Last evening was open house and a screening at the “Hat Building” in Burbank. You probably know the building as the home of Walt Disney Animation Studios. The screening was, “Frozen,” the newest animated feature film from the mouse house that will be released this month. Don’t expect a film review from me because I do not review feature animated films and for good reason.
You see, creating a feature length animated movie is an incredibly daunting task. Should you be making your film within the system of a large mainstream studio, the task is even more so. I do not exaggerate when I speak of the enormity of the job. There is pressure sufficient in this job to destroy one’s health and one’s sanity. I do not joke when I say directors have been hospitalized while making a movie. Some soothe their pain with alcohol while others have wept at their desk. I’ve often joked that directing a feature film is not a job anybody should want. Foolishly enough, I’ve wanted the job myself. However, you already know how crazy I am.
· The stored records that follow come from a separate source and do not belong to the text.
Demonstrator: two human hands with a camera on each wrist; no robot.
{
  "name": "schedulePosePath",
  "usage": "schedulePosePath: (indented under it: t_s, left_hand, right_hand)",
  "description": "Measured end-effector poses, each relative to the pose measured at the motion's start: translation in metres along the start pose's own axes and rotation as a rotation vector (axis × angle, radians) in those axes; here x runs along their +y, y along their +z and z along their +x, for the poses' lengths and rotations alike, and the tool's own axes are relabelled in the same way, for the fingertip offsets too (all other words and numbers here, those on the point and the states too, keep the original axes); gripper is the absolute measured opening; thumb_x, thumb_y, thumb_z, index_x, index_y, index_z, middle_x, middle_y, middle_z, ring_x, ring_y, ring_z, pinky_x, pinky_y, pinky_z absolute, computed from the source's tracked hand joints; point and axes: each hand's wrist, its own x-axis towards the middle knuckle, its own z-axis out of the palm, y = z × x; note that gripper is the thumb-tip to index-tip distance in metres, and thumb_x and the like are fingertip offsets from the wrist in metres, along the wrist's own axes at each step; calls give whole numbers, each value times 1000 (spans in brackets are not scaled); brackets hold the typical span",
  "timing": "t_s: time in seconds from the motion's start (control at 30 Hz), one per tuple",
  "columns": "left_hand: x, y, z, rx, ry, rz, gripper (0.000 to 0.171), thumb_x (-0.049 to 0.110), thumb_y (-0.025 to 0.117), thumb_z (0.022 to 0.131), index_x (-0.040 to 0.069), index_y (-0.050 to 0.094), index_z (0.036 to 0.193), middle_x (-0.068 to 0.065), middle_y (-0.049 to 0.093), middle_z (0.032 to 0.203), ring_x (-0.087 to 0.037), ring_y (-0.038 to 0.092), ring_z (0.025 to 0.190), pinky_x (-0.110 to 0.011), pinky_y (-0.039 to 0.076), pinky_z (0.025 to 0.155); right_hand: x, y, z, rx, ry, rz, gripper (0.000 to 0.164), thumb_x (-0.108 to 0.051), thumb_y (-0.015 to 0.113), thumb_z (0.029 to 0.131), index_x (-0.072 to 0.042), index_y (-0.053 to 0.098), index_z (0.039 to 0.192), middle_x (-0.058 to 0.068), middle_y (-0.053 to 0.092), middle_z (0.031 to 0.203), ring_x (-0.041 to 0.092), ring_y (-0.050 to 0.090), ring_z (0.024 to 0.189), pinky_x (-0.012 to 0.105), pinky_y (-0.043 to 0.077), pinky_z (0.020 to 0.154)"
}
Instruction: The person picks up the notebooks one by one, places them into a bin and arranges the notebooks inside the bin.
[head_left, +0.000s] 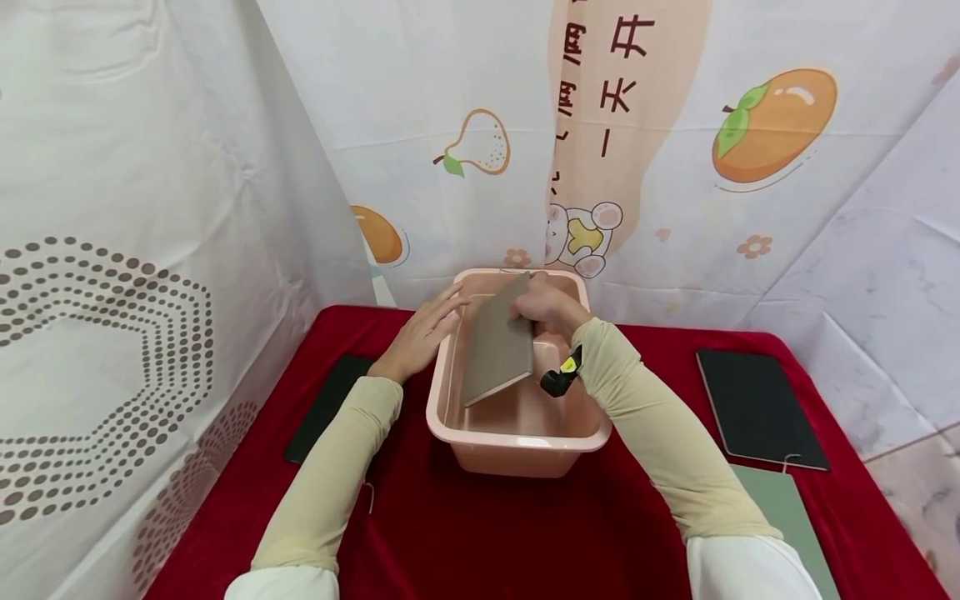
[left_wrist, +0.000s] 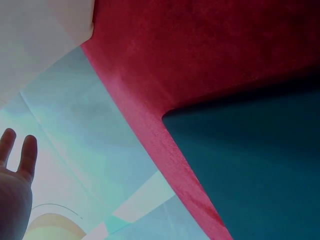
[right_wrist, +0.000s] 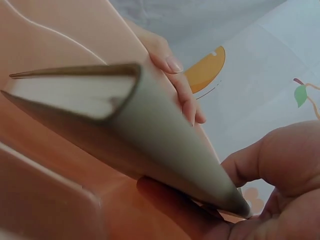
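A grey-brown notebook [head_left: 498, 342] slants inside a pink plastic basin [head_left: 517, 461]. My right hand [head_left: 551, 302] pinches it near the far end, thumb on one side and fingers beneath. The right wrist view shows the notebook's rounded spine [right_wrist: 165, 135] and white page edges [right_wrist: 70, 95]; its cover is closed. My left hand [head_left: 423, 329] lies along the basin's left rim with fingers extended. In the right wrist view, the left fingertips [right_wrist: 172, 65] show over that rim. Only part of the left hand [left_wrist: 15, 190] enters the left wrist view.
On the red cloth [head_left: 510, 542], a dark notebook [head_left: 322, 412] lies left of the basin, partly behind my left forearm. At the right lie a black notebook [head_left: 761, 408] and a grey-green one [head_left: 787, 517], partly covered by my sleeve. Printed curtains [head_left: 480, 217] stand behind the table.
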Motion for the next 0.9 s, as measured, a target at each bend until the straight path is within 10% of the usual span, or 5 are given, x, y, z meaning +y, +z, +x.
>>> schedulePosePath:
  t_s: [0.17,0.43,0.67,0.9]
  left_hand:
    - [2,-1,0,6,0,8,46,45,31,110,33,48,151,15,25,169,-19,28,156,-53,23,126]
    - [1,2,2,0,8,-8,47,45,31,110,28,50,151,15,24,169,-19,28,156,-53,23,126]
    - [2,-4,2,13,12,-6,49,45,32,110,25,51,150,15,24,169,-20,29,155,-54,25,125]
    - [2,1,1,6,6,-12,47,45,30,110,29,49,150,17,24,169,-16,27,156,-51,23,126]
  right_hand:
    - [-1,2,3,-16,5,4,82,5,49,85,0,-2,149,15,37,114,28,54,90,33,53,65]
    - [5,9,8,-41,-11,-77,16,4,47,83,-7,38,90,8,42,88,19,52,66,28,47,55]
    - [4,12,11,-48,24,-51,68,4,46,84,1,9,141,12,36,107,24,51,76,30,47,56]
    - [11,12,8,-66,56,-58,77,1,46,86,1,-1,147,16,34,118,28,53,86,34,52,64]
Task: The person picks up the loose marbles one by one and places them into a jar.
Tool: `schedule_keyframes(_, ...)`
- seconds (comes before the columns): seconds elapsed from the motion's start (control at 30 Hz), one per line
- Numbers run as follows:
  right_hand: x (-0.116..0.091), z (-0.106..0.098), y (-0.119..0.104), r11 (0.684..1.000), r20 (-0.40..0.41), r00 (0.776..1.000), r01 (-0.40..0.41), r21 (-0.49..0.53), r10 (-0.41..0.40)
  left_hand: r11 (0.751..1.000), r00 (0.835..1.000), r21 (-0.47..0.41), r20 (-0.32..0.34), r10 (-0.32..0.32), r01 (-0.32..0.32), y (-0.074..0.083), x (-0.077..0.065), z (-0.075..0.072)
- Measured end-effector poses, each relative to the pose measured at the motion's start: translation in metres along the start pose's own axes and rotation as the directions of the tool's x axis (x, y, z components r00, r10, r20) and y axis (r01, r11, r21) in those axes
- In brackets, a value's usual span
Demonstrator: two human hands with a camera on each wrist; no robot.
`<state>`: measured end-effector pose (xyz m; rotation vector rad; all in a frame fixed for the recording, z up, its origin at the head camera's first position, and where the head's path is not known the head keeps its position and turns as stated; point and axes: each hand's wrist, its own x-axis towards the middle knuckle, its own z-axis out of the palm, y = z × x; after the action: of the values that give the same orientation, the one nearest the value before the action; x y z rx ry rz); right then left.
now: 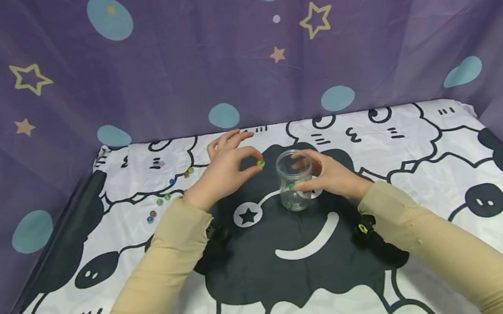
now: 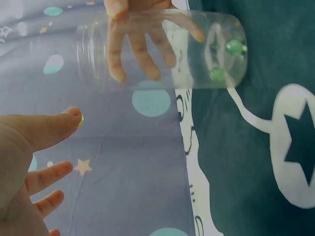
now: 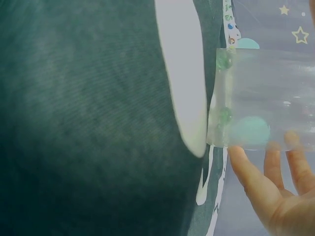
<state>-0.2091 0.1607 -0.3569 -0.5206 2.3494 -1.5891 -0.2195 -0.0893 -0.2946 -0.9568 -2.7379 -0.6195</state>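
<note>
Two marbles [image 2: 235, 47] are in the jar [image 1: 288, 175] gripped by the right hand [image 1: 332, 173], another marble [image 1: 260, 164] pinched by the left hand [image 1: 229, 165]; seven marbles [image 1: 160, 201] are left toward the table's [image 1: 303, 277] left edge.

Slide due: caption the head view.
Left fingers pinch a round yellow-green marble beside the clear cylindrical plastic jar right fingers hold.

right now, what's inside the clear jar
Two green marbles show in the jar. In the head view, the right hand's fingers cover part of its wall, hiding what's behind.
</note>
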Motion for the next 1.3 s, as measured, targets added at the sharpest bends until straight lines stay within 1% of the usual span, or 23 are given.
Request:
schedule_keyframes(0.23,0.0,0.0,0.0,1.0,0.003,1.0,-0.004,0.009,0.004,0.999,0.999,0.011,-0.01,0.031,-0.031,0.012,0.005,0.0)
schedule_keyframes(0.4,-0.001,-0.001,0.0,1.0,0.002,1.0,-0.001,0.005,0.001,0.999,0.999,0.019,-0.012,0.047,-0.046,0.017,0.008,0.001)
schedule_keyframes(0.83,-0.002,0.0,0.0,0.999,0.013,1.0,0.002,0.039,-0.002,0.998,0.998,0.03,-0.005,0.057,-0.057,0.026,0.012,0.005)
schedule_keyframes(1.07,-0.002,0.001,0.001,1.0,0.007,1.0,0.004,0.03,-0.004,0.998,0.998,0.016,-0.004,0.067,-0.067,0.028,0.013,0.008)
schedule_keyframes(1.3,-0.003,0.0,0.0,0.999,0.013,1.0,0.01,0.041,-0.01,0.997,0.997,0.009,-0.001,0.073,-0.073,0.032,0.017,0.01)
With this in mind, I have to compliment any filmmaker who brings his or her film in on time and on budget. And, that includes a movie that is pure crap. If you can manage to finish the damn thing then you’ve earned my congratulations. I’ve shaken the hands of directors, and even knelt before others. I honestly have that much respect for the men and women who toil to bring an animated movie to the big screen.
Naturally, most animation artists are not aware of these things because their job is to sit in their office and create this magical content. If you’ve ever worn the director’s hat - or worse, the producer’s hat - it’s even more of a challenge. I’ve had the opportunity to do both in years past. Of course, these were only what I would call, very small films. As much as I would like to take on the task of a feature film, my partners and I knew there was little chance of that ever happening. However, that didn’t stop us from creating several scripts, taking meetings and pitching to every movie boss we could contact in Hollywood. We created our own independent company because we knew this was our only possible way in the door.
I’m sure “Frozen” will delight audiences when it opens this month. The motion picture is amazing in so many ways and has its own aura of Disney magic. It’s hardly the kind of film the Old Maestro would have made because it has it’s own contemporary take on the Hans Christian Anderson fairy tale. I initially feared the film would leave me cold, but it only took the marvelous opening sequence to warm me up.